Nothing but the lines from the one containing "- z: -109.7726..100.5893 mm" through the end of the data should be output, each reproduced exactly.

**DATASET SECTION:**
◆ ◆ ◆ ◆ ◆ ◆ ◆
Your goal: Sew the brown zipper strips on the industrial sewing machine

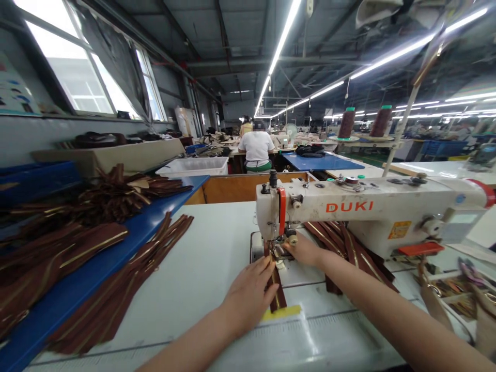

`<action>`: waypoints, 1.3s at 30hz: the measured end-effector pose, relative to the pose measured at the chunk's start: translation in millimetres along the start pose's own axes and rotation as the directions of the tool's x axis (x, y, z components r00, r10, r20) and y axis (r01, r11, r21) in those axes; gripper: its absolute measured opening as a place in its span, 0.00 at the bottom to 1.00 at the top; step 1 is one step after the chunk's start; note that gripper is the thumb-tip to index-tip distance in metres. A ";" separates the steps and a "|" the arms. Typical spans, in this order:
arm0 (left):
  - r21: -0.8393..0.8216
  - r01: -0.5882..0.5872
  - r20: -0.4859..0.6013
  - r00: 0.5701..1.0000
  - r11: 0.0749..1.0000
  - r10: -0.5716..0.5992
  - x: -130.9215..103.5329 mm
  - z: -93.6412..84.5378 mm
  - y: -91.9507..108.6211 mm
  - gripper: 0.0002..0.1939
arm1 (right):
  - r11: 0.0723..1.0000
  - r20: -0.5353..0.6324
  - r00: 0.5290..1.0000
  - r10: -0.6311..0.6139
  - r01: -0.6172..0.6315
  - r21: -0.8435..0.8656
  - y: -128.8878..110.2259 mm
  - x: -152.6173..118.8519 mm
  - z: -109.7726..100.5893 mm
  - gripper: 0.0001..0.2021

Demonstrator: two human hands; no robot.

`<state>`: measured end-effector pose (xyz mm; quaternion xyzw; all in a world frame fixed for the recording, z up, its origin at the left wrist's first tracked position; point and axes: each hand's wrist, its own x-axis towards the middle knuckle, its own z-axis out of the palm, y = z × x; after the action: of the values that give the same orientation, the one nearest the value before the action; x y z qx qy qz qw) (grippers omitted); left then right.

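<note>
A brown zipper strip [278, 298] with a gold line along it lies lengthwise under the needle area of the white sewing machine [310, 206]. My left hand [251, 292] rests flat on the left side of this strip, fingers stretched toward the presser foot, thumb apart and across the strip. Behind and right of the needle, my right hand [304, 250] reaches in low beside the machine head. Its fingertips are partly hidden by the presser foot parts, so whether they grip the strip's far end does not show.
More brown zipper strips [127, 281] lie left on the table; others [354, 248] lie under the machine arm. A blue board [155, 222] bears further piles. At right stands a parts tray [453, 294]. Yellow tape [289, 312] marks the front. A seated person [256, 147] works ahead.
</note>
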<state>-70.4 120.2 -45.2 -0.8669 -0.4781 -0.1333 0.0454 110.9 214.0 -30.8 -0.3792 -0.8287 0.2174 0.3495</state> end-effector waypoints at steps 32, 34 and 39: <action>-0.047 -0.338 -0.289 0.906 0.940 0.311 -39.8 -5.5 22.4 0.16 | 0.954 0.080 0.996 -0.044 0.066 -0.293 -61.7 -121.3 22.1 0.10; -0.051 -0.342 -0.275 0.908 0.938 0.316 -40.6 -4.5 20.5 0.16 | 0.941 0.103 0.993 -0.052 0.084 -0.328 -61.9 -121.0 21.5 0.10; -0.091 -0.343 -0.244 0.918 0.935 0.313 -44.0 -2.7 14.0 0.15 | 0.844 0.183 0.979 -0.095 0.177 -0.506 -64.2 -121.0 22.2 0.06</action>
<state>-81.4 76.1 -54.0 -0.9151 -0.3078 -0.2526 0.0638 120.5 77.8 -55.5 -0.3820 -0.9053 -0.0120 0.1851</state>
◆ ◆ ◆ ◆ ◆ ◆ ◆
**THE ANSWER:**
  - z: -109.7726..100.5893 mm
  - gripper: 0.0001..0.2021

Demonstrator: two human hands; no robot.

`<state>`: measured end-effector pose (xyz mm; quaternion xyzw; all in a world frame fixed for the recording, z up, its origin at the left wrist's first tracked position; point and axes: each hand's wrist, its own x-axis towards the middle knuckle, its own z-axis out of the palm, y = z × x; after the action: of the values that give the same orientation, the one nearest the value before the action; x y z qx qy qz qw) (grippers omitted); left then right.

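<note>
A brown zipper strip [278, 298] with a gold line along it lies lengthwise under the needle area of the white sewing machine [310, 206]. My left hand [251, 292] rests flat on the left side of this strip, fingers stretched toward the presser foot, thumb apart and across the strip. Behind and right of the needle, my right hand [304, 250] reaches in low beside the machine head. Its fingertips are partly hidden by the presser foot parts, so whether they grip the strip's far end does not show.
More brown zipper strips [127, 281] lie left on the table; others [354, 248] lie under the machine arm. A blue board [155, 222] bears further piles. At right stands a parts tray [453, 294]. Yellow tape [289, 312] marks the front. A seated person [256, 147] works ahead.
</note>
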<state>-70.4 120.2 -45.2 -0.8669 -0.4781 -0.1333 0.0454 110.9 214.0 -30.8 -0.3792 -0.8287 0.2174 0.3495</state> end-effector waypoints at steps 32, 34 and 39: <action>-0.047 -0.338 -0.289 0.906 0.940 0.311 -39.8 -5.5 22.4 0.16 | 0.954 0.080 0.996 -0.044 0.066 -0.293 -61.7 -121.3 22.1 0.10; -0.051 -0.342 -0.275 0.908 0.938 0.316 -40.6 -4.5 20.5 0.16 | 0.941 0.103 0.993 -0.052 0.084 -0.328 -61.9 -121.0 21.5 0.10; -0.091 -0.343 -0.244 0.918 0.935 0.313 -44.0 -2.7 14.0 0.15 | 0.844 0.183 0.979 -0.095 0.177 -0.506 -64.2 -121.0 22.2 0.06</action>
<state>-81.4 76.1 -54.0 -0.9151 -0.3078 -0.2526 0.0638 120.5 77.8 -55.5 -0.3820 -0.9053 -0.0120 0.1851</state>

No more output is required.